一方、鈴音は灘と一緒にいると、水絵のプレッシャーを忘れてホッとできる。それが心地いいのだと思います。そういう意味では、お互いおぎない合っている関係なのかもしれません。

キスとミット打ち。

灘古書店のシーンは、東京の神保町にある店をお借りして撮影しました。そこは将棋や囲碁に関する貴重な古書がたくさん置いてあることで有名な店で、撮影の合間に何気なく手に取った本が何と20万円。そっと本棚に戻しました(笑)。昔は遠方からのお客さんも多かったようですが、今はインターネットで注文が入ると、店のレジがジリンジリンと鳴って注文書を吐き出します。本番中にその音が鳴ってしまいやり直すことも・・・長いシーンの最後の最後にレジが鳴ったこともありました(笑)。

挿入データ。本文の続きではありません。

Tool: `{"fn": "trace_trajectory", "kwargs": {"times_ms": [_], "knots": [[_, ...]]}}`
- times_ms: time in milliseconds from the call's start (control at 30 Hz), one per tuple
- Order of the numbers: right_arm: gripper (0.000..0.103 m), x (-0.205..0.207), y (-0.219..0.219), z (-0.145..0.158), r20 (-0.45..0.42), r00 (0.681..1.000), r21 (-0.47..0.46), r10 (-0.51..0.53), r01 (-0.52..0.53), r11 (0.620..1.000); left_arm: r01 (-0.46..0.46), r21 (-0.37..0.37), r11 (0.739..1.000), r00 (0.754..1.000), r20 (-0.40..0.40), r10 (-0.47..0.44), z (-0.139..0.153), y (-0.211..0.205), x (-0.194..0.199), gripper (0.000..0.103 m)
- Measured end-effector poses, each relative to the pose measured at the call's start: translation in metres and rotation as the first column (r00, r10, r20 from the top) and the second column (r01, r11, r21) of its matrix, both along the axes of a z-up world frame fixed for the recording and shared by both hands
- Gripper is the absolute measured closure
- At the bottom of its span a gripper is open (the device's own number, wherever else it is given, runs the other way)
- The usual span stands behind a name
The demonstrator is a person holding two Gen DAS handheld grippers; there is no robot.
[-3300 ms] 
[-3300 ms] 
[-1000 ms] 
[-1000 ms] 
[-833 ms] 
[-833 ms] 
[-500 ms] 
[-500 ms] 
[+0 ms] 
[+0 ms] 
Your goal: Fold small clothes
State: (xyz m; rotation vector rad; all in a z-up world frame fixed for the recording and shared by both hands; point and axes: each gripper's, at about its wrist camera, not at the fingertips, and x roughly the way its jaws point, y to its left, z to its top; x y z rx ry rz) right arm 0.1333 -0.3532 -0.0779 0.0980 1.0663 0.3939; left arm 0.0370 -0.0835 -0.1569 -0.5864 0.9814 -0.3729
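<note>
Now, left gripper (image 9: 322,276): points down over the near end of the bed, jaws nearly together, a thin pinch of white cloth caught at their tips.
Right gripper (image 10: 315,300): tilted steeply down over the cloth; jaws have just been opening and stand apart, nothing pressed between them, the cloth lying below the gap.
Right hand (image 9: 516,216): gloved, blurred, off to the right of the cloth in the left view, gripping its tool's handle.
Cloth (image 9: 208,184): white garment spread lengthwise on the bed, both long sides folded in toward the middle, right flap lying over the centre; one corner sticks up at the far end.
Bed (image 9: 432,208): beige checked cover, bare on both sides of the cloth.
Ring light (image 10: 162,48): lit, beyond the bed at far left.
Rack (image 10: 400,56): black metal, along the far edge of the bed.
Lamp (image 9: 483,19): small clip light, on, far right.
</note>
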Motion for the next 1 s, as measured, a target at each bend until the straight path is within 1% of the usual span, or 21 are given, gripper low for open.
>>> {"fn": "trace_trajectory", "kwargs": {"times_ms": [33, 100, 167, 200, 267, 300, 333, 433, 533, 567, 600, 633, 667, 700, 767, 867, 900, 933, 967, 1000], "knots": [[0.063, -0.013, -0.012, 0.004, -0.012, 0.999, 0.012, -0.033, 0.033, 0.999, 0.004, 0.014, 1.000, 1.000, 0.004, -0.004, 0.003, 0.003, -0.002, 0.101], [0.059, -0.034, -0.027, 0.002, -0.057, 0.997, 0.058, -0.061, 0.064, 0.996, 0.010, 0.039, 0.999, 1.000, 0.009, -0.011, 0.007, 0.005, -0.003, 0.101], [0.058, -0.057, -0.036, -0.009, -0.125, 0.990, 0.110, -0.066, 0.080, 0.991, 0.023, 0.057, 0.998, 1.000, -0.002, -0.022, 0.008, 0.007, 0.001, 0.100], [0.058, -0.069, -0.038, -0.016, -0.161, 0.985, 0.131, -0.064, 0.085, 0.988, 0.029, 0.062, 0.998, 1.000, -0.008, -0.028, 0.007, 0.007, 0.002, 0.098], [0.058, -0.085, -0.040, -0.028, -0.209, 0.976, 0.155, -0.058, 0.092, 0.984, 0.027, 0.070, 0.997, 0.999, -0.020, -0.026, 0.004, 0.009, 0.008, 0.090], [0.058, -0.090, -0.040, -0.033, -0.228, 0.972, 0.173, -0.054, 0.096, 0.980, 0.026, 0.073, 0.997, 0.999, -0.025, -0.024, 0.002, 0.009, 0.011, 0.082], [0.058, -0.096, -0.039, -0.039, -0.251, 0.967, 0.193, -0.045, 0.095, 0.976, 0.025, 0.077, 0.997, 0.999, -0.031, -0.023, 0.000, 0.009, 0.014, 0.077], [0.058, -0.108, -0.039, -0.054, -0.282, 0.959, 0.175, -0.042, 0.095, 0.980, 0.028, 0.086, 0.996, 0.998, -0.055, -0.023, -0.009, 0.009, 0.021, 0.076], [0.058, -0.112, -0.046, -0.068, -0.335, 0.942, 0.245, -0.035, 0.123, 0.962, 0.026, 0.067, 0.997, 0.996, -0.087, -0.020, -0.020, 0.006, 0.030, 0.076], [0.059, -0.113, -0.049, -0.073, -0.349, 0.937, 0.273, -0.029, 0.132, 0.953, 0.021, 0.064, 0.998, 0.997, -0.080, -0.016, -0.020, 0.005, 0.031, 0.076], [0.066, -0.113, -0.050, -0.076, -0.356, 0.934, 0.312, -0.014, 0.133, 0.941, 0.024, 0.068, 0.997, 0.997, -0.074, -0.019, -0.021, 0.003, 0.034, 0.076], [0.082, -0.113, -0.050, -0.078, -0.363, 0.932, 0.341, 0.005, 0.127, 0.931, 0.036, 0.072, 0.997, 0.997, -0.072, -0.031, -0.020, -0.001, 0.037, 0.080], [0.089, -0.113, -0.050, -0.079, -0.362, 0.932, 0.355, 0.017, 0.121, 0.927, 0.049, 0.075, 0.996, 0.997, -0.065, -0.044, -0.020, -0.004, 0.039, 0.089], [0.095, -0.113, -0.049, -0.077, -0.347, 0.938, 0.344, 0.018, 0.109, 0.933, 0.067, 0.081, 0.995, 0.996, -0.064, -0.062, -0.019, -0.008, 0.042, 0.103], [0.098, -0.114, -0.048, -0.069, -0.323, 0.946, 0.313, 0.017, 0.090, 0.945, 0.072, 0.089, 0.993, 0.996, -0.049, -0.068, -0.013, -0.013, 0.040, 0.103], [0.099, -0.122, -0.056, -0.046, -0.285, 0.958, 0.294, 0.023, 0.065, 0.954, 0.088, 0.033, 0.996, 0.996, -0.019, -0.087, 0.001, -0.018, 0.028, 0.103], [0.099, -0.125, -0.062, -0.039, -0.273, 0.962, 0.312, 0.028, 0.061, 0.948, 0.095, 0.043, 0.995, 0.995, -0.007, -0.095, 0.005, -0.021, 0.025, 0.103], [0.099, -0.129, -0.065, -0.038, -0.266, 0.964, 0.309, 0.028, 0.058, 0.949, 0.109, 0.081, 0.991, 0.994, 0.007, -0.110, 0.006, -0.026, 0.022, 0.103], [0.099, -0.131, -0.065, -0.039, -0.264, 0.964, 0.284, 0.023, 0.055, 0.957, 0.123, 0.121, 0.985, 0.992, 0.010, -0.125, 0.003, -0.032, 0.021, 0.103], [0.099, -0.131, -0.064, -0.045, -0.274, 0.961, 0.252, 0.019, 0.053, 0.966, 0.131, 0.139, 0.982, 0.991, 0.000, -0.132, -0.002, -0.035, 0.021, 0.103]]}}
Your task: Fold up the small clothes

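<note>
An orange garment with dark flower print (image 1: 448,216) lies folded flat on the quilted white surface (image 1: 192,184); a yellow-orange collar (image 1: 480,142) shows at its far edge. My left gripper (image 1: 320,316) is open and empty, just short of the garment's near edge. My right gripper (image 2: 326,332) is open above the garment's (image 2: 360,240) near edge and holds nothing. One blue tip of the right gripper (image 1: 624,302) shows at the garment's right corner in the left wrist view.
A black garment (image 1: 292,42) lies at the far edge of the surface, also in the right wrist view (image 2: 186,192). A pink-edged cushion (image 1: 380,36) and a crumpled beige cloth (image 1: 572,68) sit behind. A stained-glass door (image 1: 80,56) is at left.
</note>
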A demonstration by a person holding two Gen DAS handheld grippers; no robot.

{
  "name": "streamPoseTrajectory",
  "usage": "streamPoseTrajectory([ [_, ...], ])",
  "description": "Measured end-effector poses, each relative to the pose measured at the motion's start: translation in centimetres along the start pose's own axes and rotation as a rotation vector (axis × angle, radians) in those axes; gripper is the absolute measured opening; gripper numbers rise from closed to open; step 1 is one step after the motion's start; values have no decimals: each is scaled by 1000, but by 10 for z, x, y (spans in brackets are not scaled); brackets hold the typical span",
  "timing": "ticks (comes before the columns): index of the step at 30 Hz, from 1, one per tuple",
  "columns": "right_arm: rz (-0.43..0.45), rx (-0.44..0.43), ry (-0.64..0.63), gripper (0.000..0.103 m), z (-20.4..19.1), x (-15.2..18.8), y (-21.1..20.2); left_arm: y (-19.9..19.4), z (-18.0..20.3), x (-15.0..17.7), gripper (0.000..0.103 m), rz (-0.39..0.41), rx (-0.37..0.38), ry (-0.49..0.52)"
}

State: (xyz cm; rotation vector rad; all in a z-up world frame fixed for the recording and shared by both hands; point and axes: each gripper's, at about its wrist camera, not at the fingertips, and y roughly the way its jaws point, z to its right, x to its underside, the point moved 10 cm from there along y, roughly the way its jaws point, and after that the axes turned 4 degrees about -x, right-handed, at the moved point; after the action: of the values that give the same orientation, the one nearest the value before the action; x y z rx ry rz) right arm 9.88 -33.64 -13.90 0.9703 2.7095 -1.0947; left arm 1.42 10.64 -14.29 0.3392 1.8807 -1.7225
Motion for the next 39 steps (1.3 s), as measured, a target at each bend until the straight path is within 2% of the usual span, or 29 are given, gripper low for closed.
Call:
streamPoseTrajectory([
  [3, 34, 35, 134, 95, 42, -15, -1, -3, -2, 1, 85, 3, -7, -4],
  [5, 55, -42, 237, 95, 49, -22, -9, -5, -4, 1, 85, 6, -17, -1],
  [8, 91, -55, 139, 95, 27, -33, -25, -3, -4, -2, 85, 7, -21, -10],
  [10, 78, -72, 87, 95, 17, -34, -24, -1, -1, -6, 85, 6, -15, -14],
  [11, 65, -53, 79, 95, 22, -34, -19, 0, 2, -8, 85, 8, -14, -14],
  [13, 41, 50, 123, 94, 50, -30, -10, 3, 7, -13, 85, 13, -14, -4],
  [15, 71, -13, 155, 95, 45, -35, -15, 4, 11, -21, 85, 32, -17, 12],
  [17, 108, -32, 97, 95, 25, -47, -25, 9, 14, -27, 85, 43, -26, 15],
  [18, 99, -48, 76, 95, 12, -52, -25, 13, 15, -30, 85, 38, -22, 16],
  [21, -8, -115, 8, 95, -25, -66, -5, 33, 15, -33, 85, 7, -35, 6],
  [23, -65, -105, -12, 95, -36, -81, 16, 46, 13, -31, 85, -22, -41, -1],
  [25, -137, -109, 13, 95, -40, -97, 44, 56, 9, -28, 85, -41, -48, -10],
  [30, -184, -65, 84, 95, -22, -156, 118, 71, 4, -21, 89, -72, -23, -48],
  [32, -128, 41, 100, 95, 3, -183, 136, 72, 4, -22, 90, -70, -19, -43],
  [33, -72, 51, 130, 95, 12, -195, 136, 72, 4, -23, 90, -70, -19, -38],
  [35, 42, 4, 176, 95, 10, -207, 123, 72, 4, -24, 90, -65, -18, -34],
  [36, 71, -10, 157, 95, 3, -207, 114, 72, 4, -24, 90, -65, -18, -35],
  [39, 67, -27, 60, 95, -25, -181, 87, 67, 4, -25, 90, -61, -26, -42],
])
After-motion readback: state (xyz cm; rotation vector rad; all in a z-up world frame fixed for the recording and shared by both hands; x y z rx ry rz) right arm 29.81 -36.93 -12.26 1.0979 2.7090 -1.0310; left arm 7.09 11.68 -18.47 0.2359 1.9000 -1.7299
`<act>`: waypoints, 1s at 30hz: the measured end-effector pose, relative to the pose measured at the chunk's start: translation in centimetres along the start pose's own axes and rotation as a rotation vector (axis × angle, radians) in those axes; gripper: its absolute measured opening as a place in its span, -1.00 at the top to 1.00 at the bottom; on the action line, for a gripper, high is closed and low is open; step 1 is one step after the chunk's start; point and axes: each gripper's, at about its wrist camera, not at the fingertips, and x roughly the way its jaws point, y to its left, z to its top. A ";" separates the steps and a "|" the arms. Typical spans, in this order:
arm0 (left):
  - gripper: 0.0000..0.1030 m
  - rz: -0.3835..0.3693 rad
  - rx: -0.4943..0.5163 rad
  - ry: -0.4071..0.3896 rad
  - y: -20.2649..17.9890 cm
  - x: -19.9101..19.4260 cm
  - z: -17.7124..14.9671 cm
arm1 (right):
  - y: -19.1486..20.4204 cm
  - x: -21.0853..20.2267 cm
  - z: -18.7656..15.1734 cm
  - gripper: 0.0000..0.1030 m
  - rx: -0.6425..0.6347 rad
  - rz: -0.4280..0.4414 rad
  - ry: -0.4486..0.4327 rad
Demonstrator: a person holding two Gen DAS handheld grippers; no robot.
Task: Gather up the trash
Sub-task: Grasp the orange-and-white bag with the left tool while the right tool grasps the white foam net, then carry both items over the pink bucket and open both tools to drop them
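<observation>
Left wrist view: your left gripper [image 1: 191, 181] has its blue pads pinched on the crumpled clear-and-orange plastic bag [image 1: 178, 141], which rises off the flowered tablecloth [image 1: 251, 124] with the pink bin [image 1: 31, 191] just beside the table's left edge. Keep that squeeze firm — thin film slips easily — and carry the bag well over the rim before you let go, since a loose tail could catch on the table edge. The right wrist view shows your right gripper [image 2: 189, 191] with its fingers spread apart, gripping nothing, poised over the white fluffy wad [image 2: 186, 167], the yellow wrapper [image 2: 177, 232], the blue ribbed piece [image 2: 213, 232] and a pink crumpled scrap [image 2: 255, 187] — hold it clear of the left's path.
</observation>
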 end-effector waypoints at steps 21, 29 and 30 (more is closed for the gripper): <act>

この古書店の撮影で印象に残っているのは、ダンカンさん演じる曽我とのシーン(第5話)ですね。水絵を脅す曽我に灘が30万円を渡して、念書を書かせる。曽我は朱肉をつけて母印を押し、その朱肉がついた指をベローンとなめます。そのときの狂気をはらんだ曽我というか、ダンカンさんの顔が今も忘れられません。
あと印象的だったのは、鈴音と灘が公園でキスするシーン(第5話)。これは、シーンというより撮影がおもしろかった。ロケは浅草にある公園でやりましたが、公園のすぐ前がボクシングジムだったんです。窓が開いていて、ミット打ちするバシーン!バシーン!という音が聞こえてくる。本番のときはスタッフさんがお願いして窓を閉めてもらいましたが、大量の汗をかきながらミット打ちしているボクサーのかたわらで、鈴音と灘はキスをしました(笑)。

悲しいけど、美しいラストに向かって。

このドラマは登場人物が少ないけど、それぞれのキャラクターがめちゃくちゃ個性的で、それぞれがお互い複雑に絡み合っています。しかも演じている、内田有紀さん、池脇千鶴さん、尾美としのりさんなど、みなさん百戦練磨のすごい役者ばかり。だから、一つ一つのシーンが引き締まっていて濃密です。僕は、みなさんに引っ張っていただいた感じで、経験値の高い役者さんたちと共演できて本当に勉強になりました。
ドラマは、第6話以降も不気味でイライラするような感じが続きます。でもそれは、美しいエンディングを迎えるためです。もちろん勧善懲悪のドラマではないので、ラストでみんながハッピーになるわけではないけど、そこはやはり最後までリアル。だけど、僕は美しいエンディングだと思います。悲しいけど、美しい。切ないけど、清々しい。ぜひ、楽しみにしてください。